-------- Data

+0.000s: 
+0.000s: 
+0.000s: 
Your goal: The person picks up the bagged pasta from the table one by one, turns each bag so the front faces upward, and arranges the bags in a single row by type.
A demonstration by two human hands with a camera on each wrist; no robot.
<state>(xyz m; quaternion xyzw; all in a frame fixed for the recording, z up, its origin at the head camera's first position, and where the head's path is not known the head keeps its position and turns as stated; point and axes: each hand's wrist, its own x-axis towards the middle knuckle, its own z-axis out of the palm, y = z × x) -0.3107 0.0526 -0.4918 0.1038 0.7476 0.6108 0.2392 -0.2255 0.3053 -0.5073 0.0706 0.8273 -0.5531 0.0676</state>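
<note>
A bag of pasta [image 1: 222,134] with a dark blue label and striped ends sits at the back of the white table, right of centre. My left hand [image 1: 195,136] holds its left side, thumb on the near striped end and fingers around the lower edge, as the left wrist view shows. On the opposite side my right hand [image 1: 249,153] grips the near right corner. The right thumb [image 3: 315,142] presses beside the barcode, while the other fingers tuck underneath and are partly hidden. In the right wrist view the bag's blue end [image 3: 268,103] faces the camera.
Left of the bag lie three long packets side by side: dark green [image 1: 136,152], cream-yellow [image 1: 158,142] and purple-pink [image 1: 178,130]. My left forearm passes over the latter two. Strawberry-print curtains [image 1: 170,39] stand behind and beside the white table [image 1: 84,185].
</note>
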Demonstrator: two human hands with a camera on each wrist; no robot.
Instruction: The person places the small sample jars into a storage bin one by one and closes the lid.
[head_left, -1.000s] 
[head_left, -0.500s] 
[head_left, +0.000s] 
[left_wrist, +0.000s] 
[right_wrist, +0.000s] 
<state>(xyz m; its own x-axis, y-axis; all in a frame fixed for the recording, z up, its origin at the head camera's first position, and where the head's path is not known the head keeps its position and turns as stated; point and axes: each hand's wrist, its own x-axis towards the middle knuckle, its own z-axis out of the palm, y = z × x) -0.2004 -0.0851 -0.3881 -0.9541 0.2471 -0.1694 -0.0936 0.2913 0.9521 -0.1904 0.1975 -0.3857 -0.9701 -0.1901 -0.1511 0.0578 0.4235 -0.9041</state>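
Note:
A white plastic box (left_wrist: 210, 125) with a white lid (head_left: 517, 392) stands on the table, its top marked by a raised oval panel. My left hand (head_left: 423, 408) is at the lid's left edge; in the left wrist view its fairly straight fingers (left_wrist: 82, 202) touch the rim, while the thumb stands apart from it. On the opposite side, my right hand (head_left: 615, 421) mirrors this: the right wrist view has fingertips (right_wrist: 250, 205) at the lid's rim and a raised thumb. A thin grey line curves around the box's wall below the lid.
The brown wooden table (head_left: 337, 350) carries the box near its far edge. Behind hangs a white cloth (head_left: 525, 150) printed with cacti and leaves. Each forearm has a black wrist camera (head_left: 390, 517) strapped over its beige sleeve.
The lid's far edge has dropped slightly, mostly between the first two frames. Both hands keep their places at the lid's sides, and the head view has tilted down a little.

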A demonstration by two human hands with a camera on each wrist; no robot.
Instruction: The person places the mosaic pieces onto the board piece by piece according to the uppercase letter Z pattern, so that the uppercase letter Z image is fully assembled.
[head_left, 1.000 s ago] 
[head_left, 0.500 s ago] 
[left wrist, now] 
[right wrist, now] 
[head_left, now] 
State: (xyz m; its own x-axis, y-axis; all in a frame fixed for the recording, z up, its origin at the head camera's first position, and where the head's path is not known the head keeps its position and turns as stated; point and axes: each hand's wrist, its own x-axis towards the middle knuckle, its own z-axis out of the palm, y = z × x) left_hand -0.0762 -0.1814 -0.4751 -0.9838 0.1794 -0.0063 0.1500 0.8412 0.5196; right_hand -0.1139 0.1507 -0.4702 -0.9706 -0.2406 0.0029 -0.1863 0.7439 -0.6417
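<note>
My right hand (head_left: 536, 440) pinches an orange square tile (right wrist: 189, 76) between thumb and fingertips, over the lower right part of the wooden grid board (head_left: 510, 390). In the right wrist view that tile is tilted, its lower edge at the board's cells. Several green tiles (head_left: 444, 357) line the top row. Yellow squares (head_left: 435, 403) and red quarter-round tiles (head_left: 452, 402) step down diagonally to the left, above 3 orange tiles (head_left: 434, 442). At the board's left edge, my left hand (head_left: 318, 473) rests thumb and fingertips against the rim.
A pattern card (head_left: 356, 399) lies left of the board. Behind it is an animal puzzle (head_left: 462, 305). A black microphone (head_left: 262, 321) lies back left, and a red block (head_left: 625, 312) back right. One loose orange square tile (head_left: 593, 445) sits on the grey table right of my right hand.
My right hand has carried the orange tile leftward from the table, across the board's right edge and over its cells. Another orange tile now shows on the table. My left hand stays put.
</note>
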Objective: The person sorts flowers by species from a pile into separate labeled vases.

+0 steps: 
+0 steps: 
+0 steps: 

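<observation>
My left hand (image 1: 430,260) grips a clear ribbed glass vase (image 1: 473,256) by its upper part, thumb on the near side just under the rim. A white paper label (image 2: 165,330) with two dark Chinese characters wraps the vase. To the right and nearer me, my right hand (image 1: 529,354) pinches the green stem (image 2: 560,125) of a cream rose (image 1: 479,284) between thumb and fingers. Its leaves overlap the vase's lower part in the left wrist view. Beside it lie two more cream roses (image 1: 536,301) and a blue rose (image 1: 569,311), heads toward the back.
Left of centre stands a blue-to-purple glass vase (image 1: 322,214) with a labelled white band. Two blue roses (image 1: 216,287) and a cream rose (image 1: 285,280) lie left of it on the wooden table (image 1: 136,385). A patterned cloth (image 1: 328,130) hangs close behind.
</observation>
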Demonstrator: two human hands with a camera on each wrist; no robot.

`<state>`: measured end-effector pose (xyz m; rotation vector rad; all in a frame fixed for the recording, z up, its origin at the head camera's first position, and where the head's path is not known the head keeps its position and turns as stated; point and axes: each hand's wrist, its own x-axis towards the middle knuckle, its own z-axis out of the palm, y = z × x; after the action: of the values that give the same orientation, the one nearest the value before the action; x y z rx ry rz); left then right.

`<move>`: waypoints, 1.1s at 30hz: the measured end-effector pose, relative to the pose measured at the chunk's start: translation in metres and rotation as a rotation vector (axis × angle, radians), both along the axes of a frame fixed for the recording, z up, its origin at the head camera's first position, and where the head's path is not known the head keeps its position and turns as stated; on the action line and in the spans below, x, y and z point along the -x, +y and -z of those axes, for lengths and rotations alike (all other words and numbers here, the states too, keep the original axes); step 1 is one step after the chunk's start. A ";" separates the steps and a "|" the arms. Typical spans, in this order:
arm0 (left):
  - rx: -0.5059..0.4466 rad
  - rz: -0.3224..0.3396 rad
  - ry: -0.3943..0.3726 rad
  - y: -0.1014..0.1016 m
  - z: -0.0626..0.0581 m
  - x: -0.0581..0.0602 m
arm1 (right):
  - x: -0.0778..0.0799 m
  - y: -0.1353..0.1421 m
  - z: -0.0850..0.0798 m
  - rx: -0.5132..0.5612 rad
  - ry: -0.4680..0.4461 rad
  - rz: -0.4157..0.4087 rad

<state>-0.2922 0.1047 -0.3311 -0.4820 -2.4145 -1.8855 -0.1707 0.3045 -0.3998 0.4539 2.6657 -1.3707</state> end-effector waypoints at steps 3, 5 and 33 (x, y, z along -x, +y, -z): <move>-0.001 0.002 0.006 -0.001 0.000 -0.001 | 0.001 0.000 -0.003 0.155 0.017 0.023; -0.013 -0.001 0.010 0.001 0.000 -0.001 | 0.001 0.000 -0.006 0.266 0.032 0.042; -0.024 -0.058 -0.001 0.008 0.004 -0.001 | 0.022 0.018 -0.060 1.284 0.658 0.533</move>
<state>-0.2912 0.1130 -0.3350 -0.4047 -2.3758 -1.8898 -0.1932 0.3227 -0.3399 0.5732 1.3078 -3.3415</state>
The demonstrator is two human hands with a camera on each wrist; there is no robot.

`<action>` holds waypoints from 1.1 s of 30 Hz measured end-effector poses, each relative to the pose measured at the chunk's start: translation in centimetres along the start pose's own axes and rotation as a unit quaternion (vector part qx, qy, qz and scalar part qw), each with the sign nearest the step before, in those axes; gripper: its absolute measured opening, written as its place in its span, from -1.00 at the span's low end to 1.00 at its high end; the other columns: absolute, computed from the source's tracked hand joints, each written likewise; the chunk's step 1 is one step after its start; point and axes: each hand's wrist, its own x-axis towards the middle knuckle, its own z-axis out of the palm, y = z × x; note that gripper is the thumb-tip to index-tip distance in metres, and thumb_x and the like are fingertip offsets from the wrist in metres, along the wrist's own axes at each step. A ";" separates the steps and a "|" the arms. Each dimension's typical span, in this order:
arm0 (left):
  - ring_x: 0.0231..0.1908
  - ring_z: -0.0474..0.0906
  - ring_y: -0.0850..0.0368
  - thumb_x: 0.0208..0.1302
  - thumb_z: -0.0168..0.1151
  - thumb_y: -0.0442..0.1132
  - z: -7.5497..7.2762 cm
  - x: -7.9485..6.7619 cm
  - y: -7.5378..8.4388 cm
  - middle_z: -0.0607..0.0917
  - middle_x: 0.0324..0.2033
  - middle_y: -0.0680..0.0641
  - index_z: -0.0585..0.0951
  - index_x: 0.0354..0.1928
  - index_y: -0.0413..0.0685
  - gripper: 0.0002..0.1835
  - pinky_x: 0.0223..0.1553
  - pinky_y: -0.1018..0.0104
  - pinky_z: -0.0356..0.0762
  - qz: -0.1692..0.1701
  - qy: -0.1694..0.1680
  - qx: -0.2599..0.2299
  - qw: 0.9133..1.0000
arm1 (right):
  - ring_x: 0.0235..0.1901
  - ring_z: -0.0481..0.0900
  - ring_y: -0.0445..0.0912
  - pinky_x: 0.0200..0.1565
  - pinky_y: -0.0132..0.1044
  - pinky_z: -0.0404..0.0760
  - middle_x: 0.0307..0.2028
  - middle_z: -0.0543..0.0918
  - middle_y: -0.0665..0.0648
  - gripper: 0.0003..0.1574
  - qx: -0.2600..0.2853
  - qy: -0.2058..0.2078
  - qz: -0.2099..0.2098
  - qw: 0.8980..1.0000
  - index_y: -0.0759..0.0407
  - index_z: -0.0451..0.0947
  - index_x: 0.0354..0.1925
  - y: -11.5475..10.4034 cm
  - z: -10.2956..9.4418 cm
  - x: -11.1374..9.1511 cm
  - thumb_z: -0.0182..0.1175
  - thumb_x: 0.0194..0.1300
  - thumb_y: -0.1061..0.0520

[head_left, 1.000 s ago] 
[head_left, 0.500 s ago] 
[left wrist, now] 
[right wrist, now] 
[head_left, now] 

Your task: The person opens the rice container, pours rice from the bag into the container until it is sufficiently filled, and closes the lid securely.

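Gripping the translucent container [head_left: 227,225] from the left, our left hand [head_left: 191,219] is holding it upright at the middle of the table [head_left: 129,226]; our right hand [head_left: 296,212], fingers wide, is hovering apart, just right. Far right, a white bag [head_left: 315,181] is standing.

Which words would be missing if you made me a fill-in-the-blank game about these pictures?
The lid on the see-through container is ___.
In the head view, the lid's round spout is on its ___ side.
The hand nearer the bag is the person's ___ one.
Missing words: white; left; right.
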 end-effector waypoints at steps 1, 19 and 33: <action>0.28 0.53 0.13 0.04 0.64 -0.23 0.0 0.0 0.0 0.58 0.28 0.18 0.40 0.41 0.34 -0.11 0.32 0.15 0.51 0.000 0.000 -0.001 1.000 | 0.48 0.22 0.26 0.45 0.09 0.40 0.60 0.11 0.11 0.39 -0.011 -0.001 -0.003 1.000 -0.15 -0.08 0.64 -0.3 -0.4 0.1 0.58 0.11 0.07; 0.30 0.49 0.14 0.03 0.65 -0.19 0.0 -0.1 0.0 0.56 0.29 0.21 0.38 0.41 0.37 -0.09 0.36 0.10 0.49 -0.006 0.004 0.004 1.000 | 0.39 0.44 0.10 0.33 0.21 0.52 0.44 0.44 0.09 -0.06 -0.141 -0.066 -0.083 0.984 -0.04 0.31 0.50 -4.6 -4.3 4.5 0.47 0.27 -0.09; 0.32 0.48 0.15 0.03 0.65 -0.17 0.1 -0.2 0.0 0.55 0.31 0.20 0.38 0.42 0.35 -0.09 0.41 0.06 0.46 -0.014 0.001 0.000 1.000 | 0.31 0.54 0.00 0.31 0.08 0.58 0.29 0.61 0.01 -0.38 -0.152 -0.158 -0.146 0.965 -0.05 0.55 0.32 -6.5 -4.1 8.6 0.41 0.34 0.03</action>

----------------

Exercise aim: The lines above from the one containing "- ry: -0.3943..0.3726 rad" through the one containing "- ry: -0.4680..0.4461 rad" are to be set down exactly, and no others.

Solution for this exercise:
  - ry: -0.3943..0.3726 rad
  - y: -0.1014..0.1016 m
  - z: -0.0626..0.0581 m
  - x: -0.0581..0.0602 m
arm1 (right):
  - x: -0.0778..0.0799 m
  - y: -0.1353..0.1421 m
  - z: -0.0850..0.0798 m
  - rx: -0.5132..0.5612 rad
  - ry: -0.4680..0.4461 rad

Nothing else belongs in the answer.